Collected data entries
○ ○ ○ ○ ○ ○ ○

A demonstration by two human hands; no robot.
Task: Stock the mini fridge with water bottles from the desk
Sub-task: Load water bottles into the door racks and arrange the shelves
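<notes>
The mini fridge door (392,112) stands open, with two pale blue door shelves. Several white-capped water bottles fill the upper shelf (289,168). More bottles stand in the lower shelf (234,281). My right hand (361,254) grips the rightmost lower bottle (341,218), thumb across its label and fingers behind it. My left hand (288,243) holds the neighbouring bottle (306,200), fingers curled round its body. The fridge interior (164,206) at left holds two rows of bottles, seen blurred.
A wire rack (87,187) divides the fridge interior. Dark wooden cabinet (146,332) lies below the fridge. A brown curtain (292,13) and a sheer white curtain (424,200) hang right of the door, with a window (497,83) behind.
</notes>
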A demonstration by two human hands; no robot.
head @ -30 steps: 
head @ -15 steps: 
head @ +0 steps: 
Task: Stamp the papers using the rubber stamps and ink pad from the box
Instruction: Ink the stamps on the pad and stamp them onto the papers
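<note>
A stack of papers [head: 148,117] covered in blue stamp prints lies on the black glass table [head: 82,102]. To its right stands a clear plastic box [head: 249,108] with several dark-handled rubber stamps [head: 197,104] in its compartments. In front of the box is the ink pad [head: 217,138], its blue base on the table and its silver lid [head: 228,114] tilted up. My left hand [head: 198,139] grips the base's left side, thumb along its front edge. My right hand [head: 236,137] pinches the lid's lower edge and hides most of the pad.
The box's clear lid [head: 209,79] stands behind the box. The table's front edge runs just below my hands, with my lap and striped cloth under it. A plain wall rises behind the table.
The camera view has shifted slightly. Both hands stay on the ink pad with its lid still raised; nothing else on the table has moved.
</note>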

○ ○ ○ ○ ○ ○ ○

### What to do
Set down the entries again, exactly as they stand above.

### Output for this task
A demonstration by two human hands; no robot.
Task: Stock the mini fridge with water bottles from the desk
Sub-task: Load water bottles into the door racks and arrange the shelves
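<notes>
The mini fridge door (392,112) stands open, with two pale blue door shelves. Several white-capped water bottles fill the upper shelf (289,168). More bottles stand in the lower shelf (234,281). My right hand (361,254) grips the rightmost lower bottle (341,218), thumb across its label and fingers behind it. My left hand (288,243) holds the neighbouring bottle (306,200), fingers curled round its body. The fridge interior (164,206) at left holds two rows of bottles, seen blurred.
A wire rack (87,187) divides the fridge interior. Dark wooden cabinet (146,332) lies below the fridge. A brown curtain (292,13) and a sheer white curtain (424,200) hang right of the door, with a window (497,83) behind.
</notes>
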A demonstration by two human hands; no robot.
head @ -30 steps: 
head @ -15 steps: 
head @ +0 steps: 
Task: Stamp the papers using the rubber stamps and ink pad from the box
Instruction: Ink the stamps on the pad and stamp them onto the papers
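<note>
A stack of papers [head: 148,117] covered in blue stamp prints lies on the black glass table [head: 82,102]. To its right stands a clear plastic box [head: 249,108] with several dark-handled rubber stamps [head: 197,104] in its compartments. In front of the box is the ink pad [head: 217,138], its blue base on the table and its silver lid [head: 228,114] tilted up. My left hand [head: 198,139] grips the base's left side, thumb along its front edge. My right hand [head: 236,137] pinches the lid's lower edge and hides most of the pad.
The box's clear lid [head: 209,79] stands behind the box. The table's front edge runs just below my hands, with my lap and striped cloth under it. A plain wall rises behind the table.
The camera view has shifted slightly. Both hands stay on the ink pad with its lid still raised; nothing else on the table has moved.
</note>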

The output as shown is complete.